### Given data
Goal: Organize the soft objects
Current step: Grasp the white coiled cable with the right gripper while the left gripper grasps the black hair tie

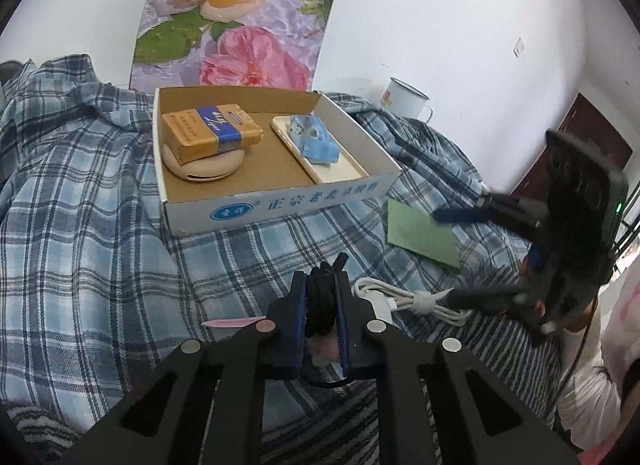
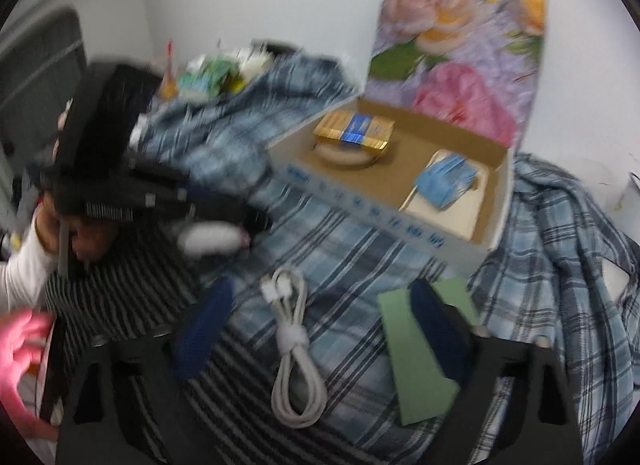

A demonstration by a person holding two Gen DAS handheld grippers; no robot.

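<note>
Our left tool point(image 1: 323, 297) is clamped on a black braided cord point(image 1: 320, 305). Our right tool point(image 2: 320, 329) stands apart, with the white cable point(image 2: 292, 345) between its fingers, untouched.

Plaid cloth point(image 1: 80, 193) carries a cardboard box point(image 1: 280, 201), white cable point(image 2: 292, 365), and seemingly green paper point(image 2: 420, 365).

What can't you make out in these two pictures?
- Dark thing in the left claw, left wrist view: the pads cover most of it, so its kind is unclear.
- Box lettering, right wrist view: smeared by motion blur.
- White thing beside the left claw, right wrist view: too blurred to name.
- Mug, left wrist view: its base sits behind the plaid cloth.
</note>
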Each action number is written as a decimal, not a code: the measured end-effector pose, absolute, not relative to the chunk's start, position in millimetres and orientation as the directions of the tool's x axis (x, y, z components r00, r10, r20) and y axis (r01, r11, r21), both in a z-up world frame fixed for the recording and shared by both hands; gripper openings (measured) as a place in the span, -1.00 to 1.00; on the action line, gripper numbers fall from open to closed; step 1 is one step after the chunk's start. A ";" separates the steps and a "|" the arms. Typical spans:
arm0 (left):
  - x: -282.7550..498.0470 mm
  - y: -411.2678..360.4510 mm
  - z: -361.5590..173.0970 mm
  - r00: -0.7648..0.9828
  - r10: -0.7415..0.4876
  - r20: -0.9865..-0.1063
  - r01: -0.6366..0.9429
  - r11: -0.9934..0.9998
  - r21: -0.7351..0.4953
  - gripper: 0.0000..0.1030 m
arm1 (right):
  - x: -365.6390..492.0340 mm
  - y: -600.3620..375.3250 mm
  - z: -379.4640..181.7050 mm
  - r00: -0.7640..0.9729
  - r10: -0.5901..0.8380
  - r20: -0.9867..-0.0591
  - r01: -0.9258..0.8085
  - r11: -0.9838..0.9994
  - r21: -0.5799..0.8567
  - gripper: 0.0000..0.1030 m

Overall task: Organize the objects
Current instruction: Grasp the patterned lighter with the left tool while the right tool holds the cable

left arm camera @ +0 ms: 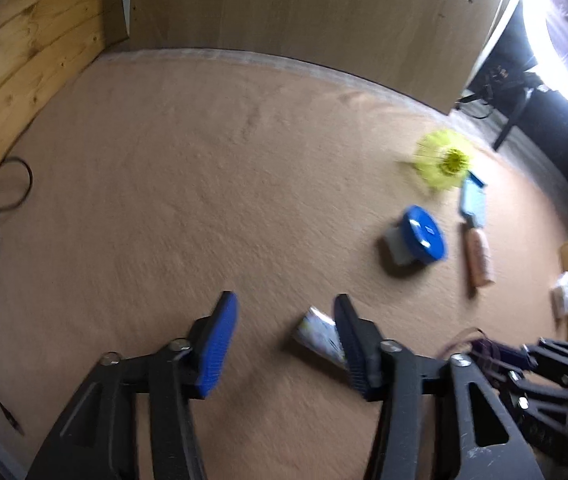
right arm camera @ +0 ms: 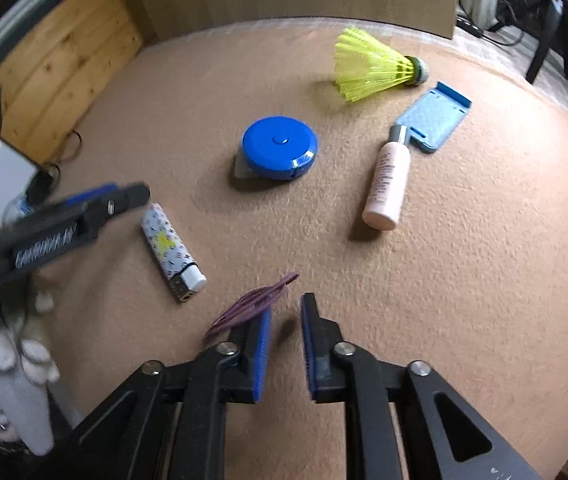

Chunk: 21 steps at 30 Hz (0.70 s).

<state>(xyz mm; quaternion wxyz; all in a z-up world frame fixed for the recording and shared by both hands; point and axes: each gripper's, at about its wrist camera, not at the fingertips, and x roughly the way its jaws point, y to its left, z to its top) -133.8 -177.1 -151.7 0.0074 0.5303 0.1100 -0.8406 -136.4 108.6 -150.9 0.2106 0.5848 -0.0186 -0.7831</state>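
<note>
Hairbands [right arm camera: 249,306], thin, limp and light, touch the right gripper's [right arm camera: 286,344] left pad, jaws apart; pinch the bundle mid-loop; left gripper [left arm camera: 284,344] gapes empty beside the lighter [right arm camera: 171,252].

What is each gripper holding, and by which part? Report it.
Nothing is held. Left gripper open beside the lighter; right gripper open, purple hair ties beside one finger.

Both wrist views steeply down, close, sharing tape measure [left arm camera: 418,240]
</note>
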 end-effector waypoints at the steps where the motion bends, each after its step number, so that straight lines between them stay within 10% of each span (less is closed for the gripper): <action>1: -128.4 -178.4 -150.8 -0.437 0.132 -0.890 0.136 -0.968 -0.210 0.24 | -134.6 114.8 -148.6 -0.236 -0.366 -0.900 0.297 -0.909 0.292 -0.35; 21: -136.4 -128.9 -169.5 -0.382 0.080 -0.921 -0.009 -0.997 -0.082 0.02 | -135.8 125.3 -155.9 -0.200 -0.412 -0.889 0.218 -0.903 0.370 -0.22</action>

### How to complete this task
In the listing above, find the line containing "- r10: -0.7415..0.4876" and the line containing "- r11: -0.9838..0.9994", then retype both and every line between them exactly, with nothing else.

### Solution below
  - r10: -0.7415..0.4876
  - r20: -0.9865..-0.1063
  - r01: -0.6366..0.9429
  - r11: -0.9934..0.9998
  - r21: -0.7351..0.4953
  - gripper: 0.0000..0.1030 m
arm1 (right):
  - x: -365.6390..492.0340 mm
  - y: -600.3620..375.3250 mm
  - z: -379.4640..181.7050 mm
  - r00: -0.7640..0.9729
  - r10: -0.5901..0.8380
  - r20: -0.9867..-0.0591
  - r01: -0.9258..0.8085
  - r11: -0.9838..0.9994

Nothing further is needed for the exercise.